**EXERCISE:** Copy out each line from the start of the material below until the line with "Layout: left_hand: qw", that line included.
——————
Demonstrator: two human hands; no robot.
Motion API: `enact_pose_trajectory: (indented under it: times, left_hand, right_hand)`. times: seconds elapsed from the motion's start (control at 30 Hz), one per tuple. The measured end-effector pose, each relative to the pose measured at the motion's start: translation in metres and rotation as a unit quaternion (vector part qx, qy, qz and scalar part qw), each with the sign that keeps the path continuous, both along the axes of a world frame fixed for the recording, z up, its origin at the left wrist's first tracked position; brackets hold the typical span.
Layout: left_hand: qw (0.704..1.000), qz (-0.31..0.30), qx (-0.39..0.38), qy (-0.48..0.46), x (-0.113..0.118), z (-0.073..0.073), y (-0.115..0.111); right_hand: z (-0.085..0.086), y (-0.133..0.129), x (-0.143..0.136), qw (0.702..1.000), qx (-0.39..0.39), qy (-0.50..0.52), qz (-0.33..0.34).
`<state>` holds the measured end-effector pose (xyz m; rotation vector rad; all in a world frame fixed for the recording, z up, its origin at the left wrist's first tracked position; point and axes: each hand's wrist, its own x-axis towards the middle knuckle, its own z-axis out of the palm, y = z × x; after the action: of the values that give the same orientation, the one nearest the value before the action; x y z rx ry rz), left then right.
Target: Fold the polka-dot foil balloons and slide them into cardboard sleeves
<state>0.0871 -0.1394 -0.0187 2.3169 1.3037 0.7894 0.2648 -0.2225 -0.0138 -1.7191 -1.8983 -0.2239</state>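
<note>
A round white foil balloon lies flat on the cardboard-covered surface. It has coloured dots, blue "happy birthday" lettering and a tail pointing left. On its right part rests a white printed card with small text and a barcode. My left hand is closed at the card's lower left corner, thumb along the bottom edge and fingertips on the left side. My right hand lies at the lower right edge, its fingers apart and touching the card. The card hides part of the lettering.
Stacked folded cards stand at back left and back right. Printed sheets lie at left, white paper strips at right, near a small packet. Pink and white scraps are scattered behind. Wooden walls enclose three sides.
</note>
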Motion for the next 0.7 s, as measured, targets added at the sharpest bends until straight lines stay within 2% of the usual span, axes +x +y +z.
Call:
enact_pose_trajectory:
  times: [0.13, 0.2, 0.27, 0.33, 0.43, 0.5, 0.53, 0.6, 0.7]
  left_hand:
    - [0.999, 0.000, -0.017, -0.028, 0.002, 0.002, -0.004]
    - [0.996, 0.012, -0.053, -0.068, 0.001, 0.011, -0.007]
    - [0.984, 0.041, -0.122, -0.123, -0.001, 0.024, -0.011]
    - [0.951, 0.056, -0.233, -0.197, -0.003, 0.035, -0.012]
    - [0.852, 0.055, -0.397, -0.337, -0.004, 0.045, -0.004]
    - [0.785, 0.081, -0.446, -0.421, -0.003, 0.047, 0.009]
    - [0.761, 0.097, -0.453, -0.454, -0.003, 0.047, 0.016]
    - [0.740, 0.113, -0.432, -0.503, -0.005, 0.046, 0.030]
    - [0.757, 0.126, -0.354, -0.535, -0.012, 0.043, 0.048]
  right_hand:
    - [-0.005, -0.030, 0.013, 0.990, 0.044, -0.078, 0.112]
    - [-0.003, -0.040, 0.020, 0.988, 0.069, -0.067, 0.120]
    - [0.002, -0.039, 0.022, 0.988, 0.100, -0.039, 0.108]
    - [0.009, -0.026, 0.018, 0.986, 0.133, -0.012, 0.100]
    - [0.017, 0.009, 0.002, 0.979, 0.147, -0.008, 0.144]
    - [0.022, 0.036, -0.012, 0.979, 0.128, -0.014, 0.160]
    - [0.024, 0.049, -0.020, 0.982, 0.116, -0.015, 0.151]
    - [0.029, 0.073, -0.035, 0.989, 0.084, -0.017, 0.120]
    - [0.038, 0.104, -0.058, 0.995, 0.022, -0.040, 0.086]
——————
**REPLY TO THE EXERCISE:**
Demonstrator: two human hands; no robot.
Motion API: `enact_pose_trajectory: (indented under it: times, left_hand, right_hand)`. times: seconds elapsed from the motion's start (control at 30 Hz), one per tuple. The measured end-effector pose, each relative to the pose measured at the motion's start: translation in metres and rotation as a unit quaternion (vector part qx, qy, qz and scalar part qw), each with the sign that keeps the path continuous, both along the axes of a world frame fixed for the recording, z up, its origin at the left wrist's first tracked position; brackets hold the typical span.
Layout: left_hand: qw (0.704..1.000), qz (-0.31..0.30), qx (-0.39..0.38), qy (-0.48..0.46), x (-0.113..0.118), z (-0.073..0.073), y (-0.115..0.111); right_hand: z (-0.085..0.086), y (-0.133..0.129), x (-0.143..0.136), qw (0.702..1.000), qx (-0.39..0.39), qy (-0.50..0.52), qz (-0.33..0.34).

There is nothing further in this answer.